The brain as a neuronal system has very complex structures with a large diversity of neuronal types. The most basic complexity is seen from the structure of neuronal morphology, which usually has a complex tree-like structure with dendritic spines distributed in branches. To simulate a large-scale network with spiking neurons, the simple point neuron, such as the integrate-and-fire neuron, is often used. However, recent experimental evidence suggests that the computational ability of a single neuron is largely enhanced by its morphological structure, in particular, by various types of dendritic dynamics. As the morphology reduction of detailed biophysical models is a classic question in systems neuroscience, much effort has been taken to simulate a neuron with a few compartments to include the interaction between the soma and dendritic spines. Yet, novel reduction methods are still needed to deal with the complex dendritic tree. Here, using 10 individual Purkinje cells of the cerebellum from three species of guinea-pig, mouse and rat, we consider four types of reduction methods and study their effects on the coding capacity of Purkinje cells in terms of firing rate, timing coding, spiking pattern, and modulated firing under different stimulation protocols. We found that there is a variation of reduction performance depending on individual cells and species, however, all reduction methods can preserve, to some degree, firing activity of the full model of Purkinje cell. Therefore, when stimulating large-scale network of neurons, one has to choose a proper type of reduced neuronal model depending on the questions addressed. Among these reduction schemes, Branch method, that preserves the geometrical volume of neurons, can achieve the best balance among different performance measures of accuracy, simplification, and computational efficiency, and reproduce various phenomena shown in the full morphology model of Purkinje cells. Altogether, these results suggest that the Branch reduction scheme seems to provide a general guideline for reducing complex morphology into a few compartments without the loss of basic characteristics of the firing properties of neurons.

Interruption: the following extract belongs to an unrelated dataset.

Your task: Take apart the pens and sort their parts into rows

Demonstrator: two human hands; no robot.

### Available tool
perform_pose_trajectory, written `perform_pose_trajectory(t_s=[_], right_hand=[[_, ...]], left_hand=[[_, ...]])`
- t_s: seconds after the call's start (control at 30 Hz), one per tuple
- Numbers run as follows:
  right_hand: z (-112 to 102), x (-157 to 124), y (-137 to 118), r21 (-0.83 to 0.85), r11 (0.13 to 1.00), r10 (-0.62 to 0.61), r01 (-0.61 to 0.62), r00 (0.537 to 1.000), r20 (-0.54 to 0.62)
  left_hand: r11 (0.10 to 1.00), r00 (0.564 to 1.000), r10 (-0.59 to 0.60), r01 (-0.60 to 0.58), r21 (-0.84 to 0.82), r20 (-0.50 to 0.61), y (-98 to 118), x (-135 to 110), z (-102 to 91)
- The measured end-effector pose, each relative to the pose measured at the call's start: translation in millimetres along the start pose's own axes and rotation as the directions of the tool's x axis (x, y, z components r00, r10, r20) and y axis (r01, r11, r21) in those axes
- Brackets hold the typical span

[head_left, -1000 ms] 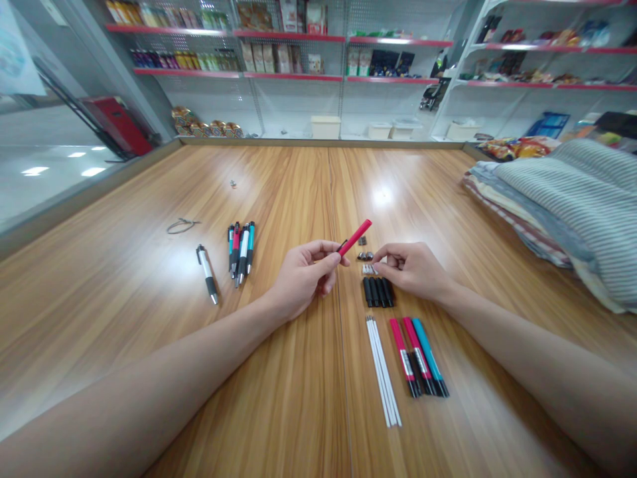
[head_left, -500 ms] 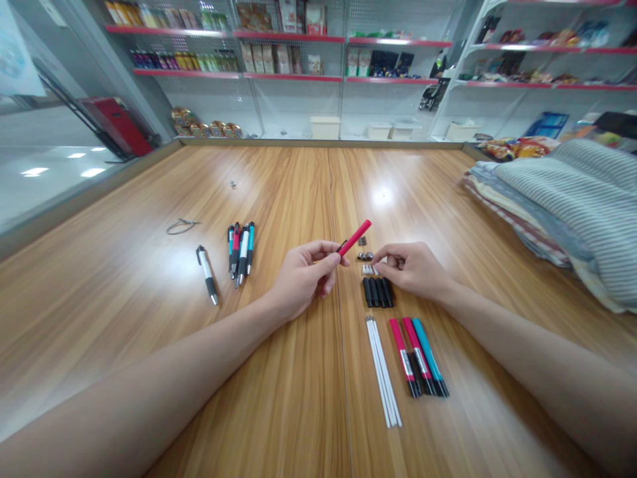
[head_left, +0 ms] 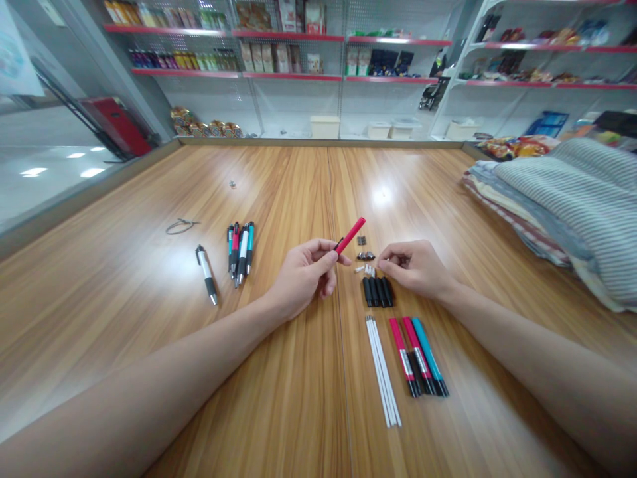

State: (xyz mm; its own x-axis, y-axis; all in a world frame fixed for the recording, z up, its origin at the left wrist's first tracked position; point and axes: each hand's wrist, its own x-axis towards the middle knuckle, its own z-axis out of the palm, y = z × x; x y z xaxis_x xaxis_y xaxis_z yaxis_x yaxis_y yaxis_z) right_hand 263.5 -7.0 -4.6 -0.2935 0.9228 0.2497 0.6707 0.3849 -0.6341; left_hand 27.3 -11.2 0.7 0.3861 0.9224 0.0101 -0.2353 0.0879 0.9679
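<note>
My left hand (head_left: 304, 273) pinches a red pen barrel (head_left: 350, 236) that points up and to the right above the wooden table (head_left: 279, 372). My right hand (head_left: 413, 268) is closed in a pinch over a row of small white springs (head_left: 365, 269); what sits between its fingertips is too small to make out. Beside it lie several black grips (head_left: 377, 292), small metal tips (head_left: 365, 255) and tiny dark parts (head_left: 361, 240). Nearer me lie white refills (head_left: 383, 370) and three red and teal pen barrels (head_left: 418, 357).
Several assembled pens (head_left: 241, 251) and a single white pen (head_left: 206, 273) lie to the left, with a rubber band (head_left: 181, 226) beyond them. Folded striped cloths (head_left: 562, 206) are stacked at the right edge. Shelves of goods (head_left: 298, 60) line the back wall.
My left hand has shifted the red barrel slightly left. My right hand has lifted a little from the row of springs, and one spring now lies apart to the left.
</note>
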Motion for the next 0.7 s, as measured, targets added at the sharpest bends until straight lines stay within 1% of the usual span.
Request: perform_pose_trajectory(t_s=[0.17, 0.27, 0.47, 0.7], right_hand=[[0.3, -0.7, 3.1, 0.032, 0.999, 0.006, -0.007, 1.000, 0.029], [0.9, -0.6, 4.4, 0.018, 1.000, 0.006, -0.007, 0.999, 0.036], [0.7, -0.3, 4.6, -0.027, 1.000, 0.003, -0.002, 0.999, 0.044], [0.9, 0.9, 2.8, -0.067, 0.998, 0.002, 0.001, 0.999, 0.041]], left_hand=[[0.968, 0.994, -0.101, 0.107, 0.226, -0.035, 0.6, 1.8, 4.1], [0.944, 0.993, -0.119, 0.120, 0.306, -0.023, 0.6, 1.8, 6.6], [0.937, 0.993, -0.108, 0.085, 0.338, 0.049, -1.4, 1.2, 5.6], [0.929, 0.989, -0.112, 0.069, 0.365, 0.098, -2.2, 1.0, 5.0]])
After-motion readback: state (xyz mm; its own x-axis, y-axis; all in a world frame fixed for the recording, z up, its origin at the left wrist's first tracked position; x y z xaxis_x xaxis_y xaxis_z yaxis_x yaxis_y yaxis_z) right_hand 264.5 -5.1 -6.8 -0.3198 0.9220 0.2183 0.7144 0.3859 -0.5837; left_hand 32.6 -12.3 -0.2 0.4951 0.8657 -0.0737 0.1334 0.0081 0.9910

机译:作为神经元系统的大脑具有非常复杂的结构,具有多种神经元类型。从神经元形态的结构可以看出最基本的复杂性,该结构通常具有复杂的树状结构,树突棘分布在分支中。为了模拟带有尖峰神经元的大规模网络,通常使用简单点神经元,例如“整合并发射”神经元。然而,最近的实验证据表明,单个神经元的计算能力在很大程度上由其形态结构,特别是由各种类型的树突动力学所增强。由于详细的生物物理模型的形态学缩减是系统神经科学中的一个经典问题,因此已经进行了很多努力来模拟具有几个部分的神经元,以包括体细胞和树突棘之间的相互作用。然而,仍需要新颖的还原方法来处理复杂的树状树。在这里,我们使用来自豚鼠,小鼠和大鼠三种动物的10个小脑的Purkinje细胞,我们考虑了四种还原方法,并研究了它们在发射速率,定时编码,加标方面对Purkinje细胞编码能力的影响。模式,以及在不同刺激方案下的调制射击。我们发现还原性能会因单个细胞和物种而异,但是,所有还原方法都可以在一定程度上保留整个Purkinje细胞模型的放电活性。因此,当刺激大规模的神经元网络时,必须根据所解决的问题选择适当类型的简化神经元模型。在这些减少方案中,保留神经元几何体积的Branch方法可以在准确性,简化性和计算效率的不同性能指标之间达到最佳平衡,并再现Purkinje细胞完整形态模型中显示的各种现象。总而言之,这些结果表明,Branch还原方案似乎为将复杂的形态还原为几个部分而又不损失神经元激发特性的基本特征提供了一般指导。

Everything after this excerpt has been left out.